Agriculteurs : la ruine des uns, les profits des autres

07 Février 2024

Après que le Premier ministre Attal a annoncé, jeudi 1er février, une série de nouvelles mesures pour répondre à la colère des agriculteurs, leurs deux principaux syndicats, la FNSEA et les Jeunes agriculteurs, ont appelé à la levée des barrages.

Attal a promis 400 millions d’euros pour financer des aides d’urgence au profit des éleveurs dont le cheptel a été touché par une épidémie, pour les agriculteurs bretons victimes de la tempête, pour soutenir les viticulteurs… Cette somme couvre aussi le coût de l’abandon de la hausse de la taxe sur le gazole non routier (GNR). Cela suffira-t-il pour assurer un répit aux agriculteurs aux abois ? Ce n’est même pas certain. Car, comme toujours, l’essentiel ira aux plus gros, et finira en dernier ressort dans les coffres des secteurs de l’industrie capitaliste impliqués dans l’agriculture ou dans les coffres des banques du fait des dettes paysannes. Ainsi, les petits agriculteurs mobilisés auront une fois de plus tiré les marrons du feu pour d’autres.
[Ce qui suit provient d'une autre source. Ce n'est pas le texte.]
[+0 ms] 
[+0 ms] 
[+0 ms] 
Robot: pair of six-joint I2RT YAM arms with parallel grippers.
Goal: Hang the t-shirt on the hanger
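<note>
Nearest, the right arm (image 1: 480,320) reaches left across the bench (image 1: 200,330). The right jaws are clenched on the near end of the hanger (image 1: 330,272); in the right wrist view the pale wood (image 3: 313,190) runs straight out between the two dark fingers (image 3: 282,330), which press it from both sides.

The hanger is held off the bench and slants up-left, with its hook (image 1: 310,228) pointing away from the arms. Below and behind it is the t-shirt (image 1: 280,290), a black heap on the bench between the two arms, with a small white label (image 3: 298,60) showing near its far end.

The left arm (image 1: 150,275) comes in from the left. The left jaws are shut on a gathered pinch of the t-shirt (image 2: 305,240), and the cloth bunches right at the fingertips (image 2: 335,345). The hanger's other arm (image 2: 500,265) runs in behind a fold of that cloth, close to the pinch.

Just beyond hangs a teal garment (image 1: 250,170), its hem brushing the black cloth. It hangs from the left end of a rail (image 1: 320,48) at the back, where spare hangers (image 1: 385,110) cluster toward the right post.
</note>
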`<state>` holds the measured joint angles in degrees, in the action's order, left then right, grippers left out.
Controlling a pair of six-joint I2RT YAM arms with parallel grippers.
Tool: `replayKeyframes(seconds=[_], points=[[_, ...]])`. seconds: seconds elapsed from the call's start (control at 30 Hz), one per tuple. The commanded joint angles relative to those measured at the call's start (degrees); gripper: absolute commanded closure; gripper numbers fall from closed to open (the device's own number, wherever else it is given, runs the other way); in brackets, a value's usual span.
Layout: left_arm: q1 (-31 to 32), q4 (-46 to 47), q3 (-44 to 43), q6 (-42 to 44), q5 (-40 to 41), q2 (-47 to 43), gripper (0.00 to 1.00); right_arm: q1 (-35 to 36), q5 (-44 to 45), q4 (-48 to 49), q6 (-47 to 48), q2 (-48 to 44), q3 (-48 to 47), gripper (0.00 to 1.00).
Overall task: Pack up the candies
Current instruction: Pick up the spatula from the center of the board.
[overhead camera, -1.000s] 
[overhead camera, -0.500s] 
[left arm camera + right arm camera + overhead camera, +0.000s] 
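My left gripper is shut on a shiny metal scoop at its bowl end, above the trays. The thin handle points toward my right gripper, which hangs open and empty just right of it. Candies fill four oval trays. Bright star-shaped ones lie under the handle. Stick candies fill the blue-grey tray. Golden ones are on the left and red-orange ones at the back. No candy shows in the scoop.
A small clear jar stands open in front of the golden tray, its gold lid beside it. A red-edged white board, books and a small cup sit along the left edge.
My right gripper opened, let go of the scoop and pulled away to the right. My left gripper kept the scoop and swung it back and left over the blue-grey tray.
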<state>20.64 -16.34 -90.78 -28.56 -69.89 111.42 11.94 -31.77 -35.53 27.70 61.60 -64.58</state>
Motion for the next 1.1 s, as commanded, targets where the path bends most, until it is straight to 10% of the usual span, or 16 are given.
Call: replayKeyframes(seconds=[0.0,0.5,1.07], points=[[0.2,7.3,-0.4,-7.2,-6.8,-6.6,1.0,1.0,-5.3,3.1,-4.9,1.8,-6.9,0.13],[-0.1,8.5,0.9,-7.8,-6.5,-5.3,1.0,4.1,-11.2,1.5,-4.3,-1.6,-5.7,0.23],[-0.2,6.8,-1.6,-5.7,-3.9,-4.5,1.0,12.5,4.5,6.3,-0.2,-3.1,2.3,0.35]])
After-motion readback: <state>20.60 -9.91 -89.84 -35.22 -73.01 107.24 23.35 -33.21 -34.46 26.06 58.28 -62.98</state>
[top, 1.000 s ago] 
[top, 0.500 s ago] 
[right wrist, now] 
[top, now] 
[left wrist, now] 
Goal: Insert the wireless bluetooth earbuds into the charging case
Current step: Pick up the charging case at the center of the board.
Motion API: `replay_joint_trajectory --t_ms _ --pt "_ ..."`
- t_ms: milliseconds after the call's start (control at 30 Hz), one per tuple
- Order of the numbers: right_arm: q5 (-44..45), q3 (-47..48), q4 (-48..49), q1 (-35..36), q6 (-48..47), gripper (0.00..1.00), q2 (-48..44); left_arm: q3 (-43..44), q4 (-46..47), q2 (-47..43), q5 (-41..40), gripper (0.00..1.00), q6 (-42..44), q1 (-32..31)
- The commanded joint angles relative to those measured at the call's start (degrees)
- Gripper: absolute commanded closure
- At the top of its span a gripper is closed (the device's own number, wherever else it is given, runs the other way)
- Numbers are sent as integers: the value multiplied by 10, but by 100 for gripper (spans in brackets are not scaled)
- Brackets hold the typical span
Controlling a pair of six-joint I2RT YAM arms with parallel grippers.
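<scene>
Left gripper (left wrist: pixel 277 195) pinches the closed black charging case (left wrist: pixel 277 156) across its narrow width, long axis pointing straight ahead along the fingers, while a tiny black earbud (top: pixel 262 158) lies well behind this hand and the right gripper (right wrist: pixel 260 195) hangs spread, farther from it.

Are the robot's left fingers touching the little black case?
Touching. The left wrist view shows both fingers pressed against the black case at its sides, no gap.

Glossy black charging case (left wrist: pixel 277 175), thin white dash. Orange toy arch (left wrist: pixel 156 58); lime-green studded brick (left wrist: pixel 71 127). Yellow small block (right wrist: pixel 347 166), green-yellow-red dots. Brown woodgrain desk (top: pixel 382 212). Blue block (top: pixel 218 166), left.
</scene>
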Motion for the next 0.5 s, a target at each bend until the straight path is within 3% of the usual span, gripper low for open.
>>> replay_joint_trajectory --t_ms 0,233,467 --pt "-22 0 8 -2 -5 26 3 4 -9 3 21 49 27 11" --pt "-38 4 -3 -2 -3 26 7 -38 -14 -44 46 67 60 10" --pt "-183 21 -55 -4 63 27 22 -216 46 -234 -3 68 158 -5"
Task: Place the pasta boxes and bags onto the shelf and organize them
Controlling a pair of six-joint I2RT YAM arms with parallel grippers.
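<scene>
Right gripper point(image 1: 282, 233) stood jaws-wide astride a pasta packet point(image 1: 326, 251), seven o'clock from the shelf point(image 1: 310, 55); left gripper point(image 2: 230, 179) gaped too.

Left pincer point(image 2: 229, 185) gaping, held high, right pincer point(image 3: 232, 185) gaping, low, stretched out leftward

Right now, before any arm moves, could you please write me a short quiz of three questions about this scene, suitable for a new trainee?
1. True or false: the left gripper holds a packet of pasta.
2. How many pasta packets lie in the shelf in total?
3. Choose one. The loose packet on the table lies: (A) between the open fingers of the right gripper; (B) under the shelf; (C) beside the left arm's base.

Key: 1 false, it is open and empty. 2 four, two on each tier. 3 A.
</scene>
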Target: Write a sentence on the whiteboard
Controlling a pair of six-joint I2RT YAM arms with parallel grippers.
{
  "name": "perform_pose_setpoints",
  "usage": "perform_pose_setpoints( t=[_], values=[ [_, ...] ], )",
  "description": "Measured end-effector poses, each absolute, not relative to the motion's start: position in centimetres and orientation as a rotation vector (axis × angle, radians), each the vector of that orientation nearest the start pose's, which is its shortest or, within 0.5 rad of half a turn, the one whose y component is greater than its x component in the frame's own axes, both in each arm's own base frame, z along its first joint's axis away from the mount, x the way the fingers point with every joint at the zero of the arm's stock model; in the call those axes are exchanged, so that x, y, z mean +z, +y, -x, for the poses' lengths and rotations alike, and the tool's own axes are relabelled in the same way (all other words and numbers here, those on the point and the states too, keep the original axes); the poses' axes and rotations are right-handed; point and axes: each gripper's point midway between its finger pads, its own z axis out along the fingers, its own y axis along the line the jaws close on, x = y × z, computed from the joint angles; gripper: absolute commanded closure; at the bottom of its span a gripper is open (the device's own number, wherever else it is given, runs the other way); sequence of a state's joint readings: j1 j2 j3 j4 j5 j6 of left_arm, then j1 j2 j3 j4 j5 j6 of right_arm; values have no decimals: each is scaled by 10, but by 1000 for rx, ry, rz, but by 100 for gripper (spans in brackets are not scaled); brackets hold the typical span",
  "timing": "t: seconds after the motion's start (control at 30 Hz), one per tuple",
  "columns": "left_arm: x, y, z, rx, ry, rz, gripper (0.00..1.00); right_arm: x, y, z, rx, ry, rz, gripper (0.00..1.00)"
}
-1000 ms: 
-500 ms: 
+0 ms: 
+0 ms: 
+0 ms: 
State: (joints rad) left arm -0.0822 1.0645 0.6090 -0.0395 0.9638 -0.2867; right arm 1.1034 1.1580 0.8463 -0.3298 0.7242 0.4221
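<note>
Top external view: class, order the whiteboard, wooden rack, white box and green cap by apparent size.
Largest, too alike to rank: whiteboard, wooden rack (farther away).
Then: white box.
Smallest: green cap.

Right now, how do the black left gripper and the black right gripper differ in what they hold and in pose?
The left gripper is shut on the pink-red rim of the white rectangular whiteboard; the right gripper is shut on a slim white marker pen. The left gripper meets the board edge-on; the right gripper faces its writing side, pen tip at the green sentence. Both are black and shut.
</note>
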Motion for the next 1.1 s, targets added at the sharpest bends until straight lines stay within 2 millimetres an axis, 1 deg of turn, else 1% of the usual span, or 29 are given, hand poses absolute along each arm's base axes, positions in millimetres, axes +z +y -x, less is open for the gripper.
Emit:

Attal a aussi annoncé une loi sur la souveraineté alimentaire. Cette annonce est destinée à tenter de rassurer les petits agriculteurs confrontés à la concurrence qu’ils jugent déloyale de produits moins chers venus d’Ukraine, de pays d’Amérique latine ou de l’Union européenne. Mais cette « souveraineté » n’aura pas plus de réalité dans l’agriculture que dans le reste de l’économie. Les plus petits des paysans ont du mal à suivre la course à la compétitivité imposée par le fonctionnement du capitalisme, que la concurrence soit étrangère ou française, et une partie sont menacés de disparaître. Par contre, d’autres, dans les secteurs de l’agriculture et de l’agroalimentaire, peuvent prospérer car ils sont en situation de force sur le marché, qu’il soit national ou international. Des céréaliers et des viticulteurs peuvent exporter avec profit leur production. Le groupe LDC, premier volailler en France, transforme et vend en Europe la production de 8 300 éleveurs de volaille. Et ces capitalistes de l’agriculture peuvent eux aussi mener une « concurrence déloyale » quand ils perçoivent des subventions versées par l’État français et l’Union européenne.

Les petits agriculteurs ne peuvent se reposer sur l’espoir d’être protégés par l’État. Quand Attal et ses semblables discourent sur la souveraineté nationale, ils agitent un hochet pour masquer qu’ils se préoccupent exclusivement des intérêts des plus puissants des capitalistes. Au contraire, certains de ces petits agriculteurs s’en prennent aux grandes surfaces et dénoncent les profits qu’elles réalisent à leurs dépens ; d’autres ont bloqué des usines du groupe Lactalis, qui achète leur lait à un tarif qui ne leur permet pas de vivre. En menant de telles actions, les petits producteurs montrent que leurs véritables ennemis, ceux qui profitent de leur travail et les acculent à la ruine, sont bien de ce côté-là.